» **What is needed**
Retype the listing that follows, leaving nothing out.

» **Given material**
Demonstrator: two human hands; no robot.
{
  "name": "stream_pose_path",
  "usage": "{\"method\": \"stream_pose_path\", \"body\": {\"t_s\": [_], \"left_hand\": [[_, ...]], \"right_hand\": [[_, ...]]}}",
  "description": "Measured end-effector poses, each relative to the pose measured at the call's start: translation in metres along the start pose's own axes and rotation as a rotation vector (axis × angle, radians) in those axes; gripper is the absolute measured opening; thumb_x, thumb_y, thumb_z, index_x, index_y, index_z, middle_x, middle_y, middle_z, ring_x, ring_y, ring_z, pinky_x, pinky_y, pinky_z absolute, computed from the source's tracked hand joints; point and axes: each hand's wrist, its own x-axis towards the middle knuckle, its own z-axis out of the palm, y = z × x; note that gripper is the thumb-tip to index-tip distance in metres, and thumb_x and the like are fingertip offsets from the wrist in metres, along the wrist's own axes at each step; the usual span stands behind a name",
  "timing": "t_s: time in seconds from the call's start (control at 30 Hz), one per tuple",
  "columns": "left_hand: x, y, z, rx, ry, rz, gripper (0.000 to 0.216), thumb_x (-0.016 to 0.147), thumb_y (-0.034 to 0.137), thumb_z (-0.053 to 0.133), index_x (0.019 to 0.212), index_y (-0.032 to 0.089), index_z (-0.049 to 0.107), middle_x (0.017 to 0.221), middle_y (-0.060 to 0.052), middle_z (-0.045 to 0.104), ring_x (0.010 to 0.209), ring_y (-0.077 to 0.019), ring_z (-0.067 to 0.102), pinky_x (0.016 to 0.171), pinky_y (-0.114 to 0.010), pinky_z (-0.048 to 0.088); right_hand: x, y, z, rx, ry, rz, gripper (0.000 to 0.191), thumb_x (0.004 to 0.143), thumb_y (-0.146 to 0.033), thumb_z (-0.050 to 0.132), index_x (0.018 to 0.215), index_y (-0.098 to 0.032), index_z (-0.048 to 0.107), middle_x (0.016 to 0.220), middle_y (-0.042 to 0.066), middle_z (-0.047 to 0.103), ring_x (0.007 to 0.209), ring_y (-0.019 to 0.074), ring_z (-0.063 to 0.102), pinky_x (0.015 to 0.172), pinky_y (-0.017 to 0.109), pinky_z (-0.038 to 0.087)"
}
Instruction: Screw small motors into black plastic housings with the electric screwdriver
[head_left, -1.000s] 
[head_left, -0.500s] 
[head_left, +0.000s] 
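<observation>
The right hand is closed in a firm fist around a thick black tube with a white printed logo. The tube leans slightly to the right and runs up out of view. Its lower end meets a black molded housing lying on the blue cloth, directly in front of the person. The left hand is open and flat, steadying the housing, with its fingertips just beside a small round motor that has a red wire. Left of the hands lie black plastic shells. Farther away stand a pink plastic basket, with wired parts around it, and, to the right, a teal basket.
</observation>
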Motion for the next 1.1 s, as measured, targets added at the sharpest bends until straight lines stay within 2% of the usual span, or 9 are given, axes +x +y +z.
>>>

» **Solution for this task**
Demonstrator: two human hands; no robot.
{
  "name": "stream_pose_path",
  "usage": "{\"method\": \"stream_pose_path\", \"body\": {\"t_s\": [_], \"left_hand\": [[_, ...]], \"right_hand\": [[_, ...]]}}",
  "description": "Measured end-effector poses, each relative to the pose measured at the call's start: translation in metres along the start pose's own axes and rotation as a rotation vector (axis × angle, radians) in those axes; gripper is the absolute measured opening; thumb_x, thumb_y, thumb_z, index_x, index_y, index_z, middle_x, middle_y, middle_z, ring_x, ring_y, ring_z, pinky_x, pinky_y, pinky_z absolute, computed from the source's tracked hand joints; point and axes: each hand's wrist, its own x-axis towards the middle knuckle, its own z-axis out of the palm, y = z × x; note that gripper is the thumb-tip to index-tip distance in metres, and thumb_x and the like are fingertip offsets from the wrist in metres, along the wrist's own axes at each step; the usual span stands behind a name",
  "timing": "t_s: time in seconds from the call's start (control at 30 Hz), one per tuple",
  "columns": "left_hand: x, y, z, rx, ry, rz, gripper (0.000 to 0.216), thumb_x (-0.016 to 0.147), thumb_y (-0.034 to 0.137), thumb_z (-0.053 to 0.133), index_x (0.019 to 0.212), index_y (-0.032 to 0.089), index_z (-0.049 to 0.107), middle_x (0.017 to 0.221), middle_y (-0.060 to 0.052), middle_z (-0.045 to 0.104), ring_x (0.010 to 0.209), ring_y (-0.077 to 0.019), ring_z (-0.067 to 0.102), pinky_x (0.016 to 0.171), pinky_y (-0.114 to 0.010), pinky_z (-0.048 to 0.088); right_hand: x, y, z, rx, ry, rz, gripper (0.000 to 0.191), thumb_x (0.004 to 0.143), thumb_y (-0.146 to 0.033), thumb_z (-0.050 to 0.132), index_x (0.018 to 0.215), index_y (-0.098 to 0.032), index_z (-0.048 to 0.107), middle_x (0.016 to 0.220), middle_y (-0.042 to 0.066), middle_z (-0.047 to 0.103), ring_x (0.007 to 0.209), ring_y (-0.019 to 0.074), ring_z (-0.063 to 0.102), pinky_x (0.015 to 0.172), pinky_y (-0.017 to 0.109), pinky_z (-0.038 to 0.087)"
}
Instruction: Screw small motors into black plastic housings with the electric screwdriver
[head_left, -1.000s] 
[head_left, -0.500s] 
[head_left, +0.000s] 
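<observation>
The right hand is closed in a firm fist around a thick black tube with a white printed logo. The tube leans slightly to the right and runs up out of view. Its lower end meets a black molded housing lying on the blue cloth, directly in front of the person. The left hand is open and flat, steadying the housing, with its fingertips just beside a small round motor that has a red wire. Left of the hands lie black plastic shells. Farther away stand a pink plastic basket, with wired parts around it, and, to the right, a teal basket.
</observation>
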Motion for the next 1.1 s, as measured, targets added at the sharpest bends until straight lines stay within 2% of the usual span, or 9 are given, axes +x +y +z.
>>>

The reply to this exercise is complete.